Physical Illness Makes Us Self Absorbed

Think of your last bout with physical illness. When we have physical pain or illness, it commands (at least some of) our attention, and we therefore do not have as much ability to attend to other things, particularly things outside of us.  We are less quick on our feet, we may miss things we would easily have comprehended had we been feeling better, our brains process information at slower rates.  It takes more effort to concentrate. These are physiological changes we have little control over.

When we are quite ill, our worlds shrink. If I have the misfortune of catching the flu, my bedroom, the kitchen and my bathroom will become central to my thoughts. I will not notice much else. I will become quite self absorbed. The thought of doing normal errands like shopping becomes overwhelming. I simply cannot go to the gym and work out-it is physically impossible. I simply can’t give others my full attention. This is due to physiological changes in our bodies.

We don’t consciously choose to become self absorbed. The illness creates conditions such that the end result is naturally and always more focus on self and less focus on others than normal.
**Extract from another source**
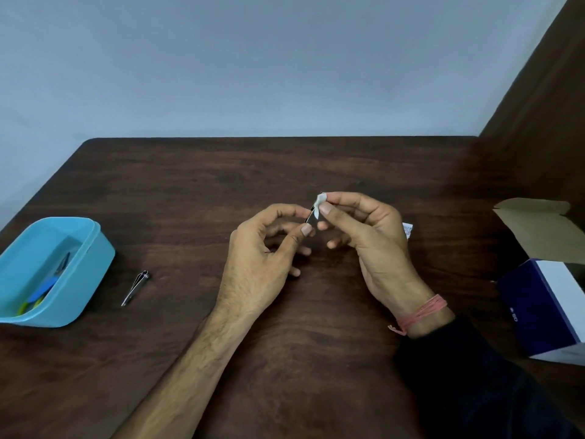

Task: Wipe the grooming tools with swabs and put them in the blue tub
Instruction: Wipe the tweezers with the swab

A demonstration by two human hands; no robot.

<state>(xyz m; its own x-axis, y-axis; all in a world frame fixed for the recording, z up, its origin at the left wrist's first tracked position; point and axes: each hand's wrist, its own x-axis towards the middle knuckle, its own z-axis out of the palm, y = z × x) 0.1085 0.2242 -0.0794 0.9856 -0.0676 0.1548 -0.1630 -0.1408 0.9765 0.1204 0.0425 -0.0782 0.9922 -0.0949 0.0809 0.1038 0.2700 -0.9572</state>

This is an important point to bear in mind as we proceed.

Mental Illness Also Makes Us Self Absorbed

It is (perhaps) more difficult to see, but in mental illnesses, the same concept applies. People with clinical depression are self absorbed and consumed by their depression.  The same is true of people with clinically significant levels of anxiety.  In depression and anxiety, concentration often becomes greatly impaired, making it difficult to maintain attention on others.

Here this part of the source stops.